Ma Djokovic ha ammesso di aver violato la quarantena anche dopo aver scoperto di essere positivo al Covid, recandosi al suo centro di tennis a Belgrado il 18 dicembre per mantenere un “impegno per un’intervista con L’Equipe” perché “si sentiva obbligato” e “non voleva deludere il giornalista”. Il serbo ha sottolineato di aver mantenuto il distanziamento e di aver indossato la mascherina, tranne quando sono state scattate le foto: “Dopo l’intervista, mentre tornavo a casa per isolarmi per il periodo richiesto, ci ho riflettuto e ammetto che questo è stato un errore di giudizio e accetto che avrei dovuto riprogrammare l’impegno”.
“Sebbene ritenessi importante affrontare e chiarire la disinformazione, non farò ulteriori commenti per il massimo rispetto del governo australiano, delle loro autorità e dell’attuale processo. È sempre un onore e un privilegio giocare agli Australian Open. L’Australian Open è molto amato dai giocatori, dai fan e dalla comunità, non solo a Victoria e in Australia, ma in tutto il mondo. E voglio solo avere l’opportunità di competere contro i migliori giocatori ed esibirmi davanti a un pubblico fra i migliori del mondo”.
La vicenda: dall’arrivo in Australia all’udienza
Djokovic è atterrato in Australia nella serata di mercoledì 5 gennaio.
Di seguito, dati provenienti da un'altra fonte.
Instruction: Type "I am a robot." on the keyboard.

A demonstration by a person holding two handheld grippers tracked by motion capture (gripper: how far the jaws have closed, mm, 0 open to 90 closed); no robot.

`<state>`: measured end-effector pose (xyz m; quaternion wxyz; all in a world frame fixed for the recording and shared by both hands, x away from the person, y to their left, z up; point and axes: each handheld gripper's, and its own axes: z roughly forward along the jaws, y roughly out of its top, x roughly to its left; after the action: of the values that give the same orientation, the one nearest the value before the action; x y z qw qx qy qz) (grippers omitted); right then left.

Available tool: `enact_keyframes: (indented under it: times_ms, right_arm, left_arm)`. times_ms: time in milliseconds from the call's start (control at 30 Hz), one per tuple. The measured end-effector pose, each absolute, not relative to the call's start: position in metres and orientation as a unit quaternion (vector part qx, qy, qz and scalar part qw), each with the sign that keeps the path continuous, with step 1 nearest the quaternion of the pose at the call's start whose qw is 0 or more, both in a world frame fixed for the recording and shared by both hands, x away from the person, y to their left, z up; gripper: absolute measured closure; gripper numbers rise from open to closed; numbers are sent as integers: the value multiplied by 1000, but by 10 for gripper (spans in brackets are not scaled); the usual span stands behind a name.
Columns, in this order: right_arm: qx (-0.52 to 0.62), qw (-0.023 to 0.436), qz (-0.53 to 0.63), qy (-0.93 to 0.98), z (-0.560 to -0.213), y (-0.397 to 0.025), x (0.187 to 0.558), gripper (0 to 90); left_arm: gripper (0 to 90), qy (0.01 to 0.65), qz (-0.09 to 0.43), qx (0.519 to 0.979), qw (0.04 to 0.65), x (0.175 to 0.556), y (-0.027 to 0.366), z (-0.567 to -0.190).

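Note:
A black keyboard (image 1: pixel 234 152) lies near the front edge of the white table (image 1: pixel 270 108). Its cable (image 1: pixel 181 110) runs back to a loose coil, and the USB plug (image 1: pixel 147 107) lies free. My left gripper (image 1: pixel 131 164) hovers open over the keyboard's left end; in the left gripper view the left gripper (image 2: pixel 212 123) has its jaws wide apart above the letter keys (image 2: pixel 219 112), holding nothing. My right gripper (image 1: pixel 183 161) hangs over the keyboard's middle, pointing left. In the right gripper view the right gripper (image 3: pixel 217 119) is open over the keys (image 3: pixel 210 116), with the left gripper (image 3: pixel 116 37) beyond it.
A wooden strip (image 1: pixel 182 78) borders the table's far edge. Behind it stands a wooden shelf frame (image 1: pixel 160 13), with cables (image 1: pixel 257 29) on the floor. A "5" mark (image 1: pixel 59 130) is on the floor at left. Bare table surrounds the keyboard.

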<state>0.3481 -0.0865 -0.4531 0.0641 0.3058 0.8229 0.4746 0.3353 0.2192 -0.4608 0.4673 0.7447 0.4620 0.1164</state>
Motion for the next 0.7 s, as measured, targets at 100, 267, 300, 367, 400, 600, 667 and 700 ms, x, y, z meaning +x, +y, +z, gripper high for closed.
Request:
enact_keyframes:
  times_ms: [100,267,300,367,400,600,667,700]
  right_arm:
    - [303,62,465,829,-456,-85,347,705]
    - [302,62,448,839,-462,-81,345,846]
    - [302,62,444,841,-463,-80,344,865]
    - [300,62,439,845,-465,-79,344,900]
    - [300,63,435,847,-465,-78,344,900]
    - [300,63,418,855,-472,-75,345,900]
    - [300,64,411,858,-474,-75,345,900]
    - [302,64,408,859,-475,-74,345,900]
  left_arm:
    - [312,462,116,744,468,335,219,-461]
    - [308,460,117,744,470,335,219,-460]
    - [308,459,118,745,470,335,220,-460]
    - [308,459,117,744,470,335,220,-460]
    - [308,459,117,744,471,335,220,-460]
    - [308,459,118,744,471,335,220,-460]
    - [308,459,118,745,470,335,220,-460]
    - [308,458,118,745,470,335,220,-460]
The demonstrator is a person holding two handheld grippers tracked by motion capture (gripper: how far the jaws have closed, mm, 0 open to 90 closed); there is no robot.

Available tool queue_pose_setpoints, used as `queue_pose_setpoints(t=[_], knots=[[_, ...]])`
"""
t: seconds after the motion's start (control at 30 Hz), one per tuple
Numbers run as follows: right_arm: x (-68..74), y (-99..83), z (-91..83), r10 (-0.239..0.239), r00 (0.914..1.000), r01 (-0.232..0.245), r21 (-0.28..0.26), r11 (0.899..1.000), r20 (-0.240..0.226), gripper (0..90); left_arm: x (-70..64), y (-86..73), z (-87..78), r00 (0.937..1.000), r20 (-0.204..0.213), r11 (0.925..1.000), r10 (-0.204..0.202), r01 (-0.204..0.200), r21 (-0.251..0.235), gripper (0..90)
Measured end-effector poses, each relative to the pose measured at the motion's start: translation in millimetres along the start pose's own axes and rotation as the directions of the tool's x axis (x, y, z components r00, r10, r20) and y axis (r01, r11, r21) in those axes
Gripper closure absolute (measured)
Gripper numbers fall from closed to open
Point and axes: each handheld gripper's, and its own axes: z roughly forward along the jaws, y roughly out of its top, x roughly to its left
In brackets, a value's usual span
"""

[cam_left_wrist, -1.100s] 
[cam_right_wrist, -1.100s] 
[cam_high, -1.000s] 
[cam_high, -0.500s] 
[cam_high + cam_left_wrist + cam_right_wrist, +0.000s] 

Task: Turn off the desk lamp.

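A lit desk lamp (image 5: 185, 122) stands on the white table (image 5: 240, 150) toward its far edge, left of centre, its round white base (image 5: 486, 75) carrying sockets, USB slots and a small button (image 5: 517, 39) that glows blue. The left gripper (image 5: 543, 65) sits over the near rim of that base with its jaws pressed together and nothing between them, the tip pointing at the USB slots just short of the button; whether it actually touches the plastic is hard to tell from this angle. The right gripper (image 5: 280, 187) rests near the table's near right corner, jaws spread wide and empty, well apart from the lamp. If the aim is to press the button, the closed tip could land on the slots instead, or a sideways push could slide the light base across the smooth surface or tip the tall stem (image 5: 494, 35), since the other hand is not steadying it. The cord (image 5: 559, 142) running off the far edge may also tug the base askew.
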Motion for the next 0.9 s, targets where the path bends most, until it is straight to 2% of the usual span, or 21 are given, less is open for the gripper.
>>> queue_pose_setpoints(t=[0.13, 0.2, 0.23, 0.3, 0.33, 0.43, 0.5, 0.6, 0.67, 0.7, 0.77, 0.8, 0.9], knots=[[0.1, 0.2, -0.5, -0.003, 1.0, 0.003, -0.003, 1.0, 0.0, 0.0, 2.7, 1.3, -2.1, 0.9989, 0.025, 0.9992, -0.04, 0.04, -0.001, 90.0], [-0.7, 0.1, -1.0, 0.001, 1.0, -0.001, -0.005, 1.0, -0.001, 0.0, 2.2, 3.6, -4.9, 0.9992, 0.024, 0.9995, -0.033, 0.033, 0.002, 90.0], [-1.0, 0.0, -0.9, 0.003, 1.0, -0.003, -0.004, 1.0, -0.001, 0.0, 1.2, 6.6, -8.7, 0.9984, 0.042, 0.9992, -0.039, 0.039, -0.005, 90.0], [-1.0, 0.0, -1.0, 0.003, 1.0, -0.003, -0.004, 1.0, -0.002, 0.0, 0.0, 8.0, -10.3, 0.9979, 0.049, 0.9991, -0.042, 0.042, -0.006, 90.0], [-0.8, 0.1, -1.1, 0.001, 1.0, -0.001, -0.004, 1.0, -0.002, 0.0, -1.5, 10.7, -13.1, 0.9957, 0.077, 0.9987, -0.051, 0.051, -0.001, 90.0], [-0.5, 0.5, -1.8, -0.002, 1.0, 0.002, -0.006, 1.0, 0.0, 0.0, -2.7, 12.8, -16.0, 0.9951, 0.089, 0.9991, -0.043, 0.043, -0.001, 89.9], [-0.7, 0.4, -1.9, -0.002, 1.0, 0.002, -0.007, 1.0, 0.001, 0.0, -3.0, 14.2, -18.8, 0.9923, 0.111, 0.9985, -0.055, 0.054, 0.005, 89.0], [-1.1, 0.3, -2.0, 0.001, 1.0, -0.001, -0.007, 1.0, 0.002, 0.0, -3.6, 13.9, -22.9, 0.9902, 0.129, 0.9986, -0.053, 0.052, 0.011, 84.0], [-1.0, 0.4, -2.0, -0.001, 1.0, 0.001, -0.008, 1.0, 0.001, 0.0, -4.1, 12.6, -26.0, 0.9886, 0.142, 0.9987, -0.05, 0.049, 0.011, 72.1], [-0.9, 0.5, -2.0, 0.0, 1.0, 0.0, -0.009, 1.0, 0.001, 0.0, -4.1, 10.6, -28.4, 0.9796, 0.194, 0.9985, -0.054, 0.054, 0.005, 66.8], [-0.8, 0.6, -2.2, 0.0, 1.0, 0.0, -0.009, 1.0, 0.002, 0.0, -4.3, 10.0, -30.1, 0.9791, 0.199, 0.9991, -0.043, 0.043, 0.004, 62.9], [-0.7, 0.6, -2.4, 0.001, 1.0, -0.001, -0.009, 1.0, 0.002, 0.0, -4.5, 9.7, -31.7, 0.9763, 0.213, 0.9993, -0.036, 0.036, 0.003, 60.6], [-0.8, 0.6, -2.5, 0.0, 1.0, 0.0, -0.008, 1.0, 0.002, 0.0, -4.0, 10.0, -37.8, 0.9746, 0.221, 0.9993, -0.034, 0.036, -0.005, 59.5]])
Bloccato inizialmente in aeroporto perché non vaccinato, il serbo è stato confinato in un centro di immigrazione dal 6 gennaio.
La documentazione di esenzone dalla vaccinazione fornta dall’atleta non ha convinto le autorità, che hanno proceduto con la mancata concessione del visto e la richiesta di espulsione.
I legali di Djokovic hanno presentato ricorso e lunedì 10 gennaio si è tenuta un’udienza in cui Nick Wood, difensore dell’atleta, ha affermato che il suo assistito ha rispettato tutti i requisiti previsti dalla Legge sulla biosicurezza (“Biosecurity Act”) per l’ingresso in Australia: “Il signor Djokovic ha dichiarato di disporre di una esenzione medica”, ha spiegato l’avvocato, ricordando che le linee guida del Gruppo australiano di consulenza tecnica sull’immunizzazione (Atagi) prevedono la possibilità di “rinviare la vaccinazione contro la Covid-19 di sei mesi per le persone che abbiano ricevuto una diagnosi di positività al Sars-Cov-2 tramite test Pcr”.
L’accusa ha replicato affermando che la versione aggiornata di tali linee guida escludono che l’infezione da Sars-Cov-2 costituisca una controindicazione all’assunzione del vaccino. Il legale di Djokovic ha anche affermato che il suo assistito ha rispettato tutti i requisiti procedurali per l’ingresso nel Paese, presentando la documentazione di esenzione medica – inclusa la diagnosi di Covid-19 datata 16 dicembre – prima e dopo l’arrivo in Australia, e ricevendo un parere positivo dalle autorità dello Stato di Victoria.
Dopodiché Wood ha sottolineato che le autorità australiane hanno sequestrato il telefono dell’atleta al suo arrivo nel Paese il 6 gennaio, rifiutandogli “più tempo per un confronto con i suoi assistenti” nonostante avessero inizialmente fornito al tennista rassicurazioni verbali in tal senso.
Da lunedì, Djokovic è tornato ‘libero’ dopo aver vinto l’appello contro il procedimento di espulsione: il giudice, Anthony Kelly, ne ha ordinato l’immediata scarcerazione definendo “irragionevole” la condotta del governo australiano e riconoscendo come valide le argomentazioni presentate dal legale di Djokovic.
Il governo federale australiano ha già avvertito che la decisione in merito all’espulsione del tennista è competenza delle autorità dell’immigrazione, e che l’espulsione potrebbe essere eseguita a prescindere dal pronunciamento della corte.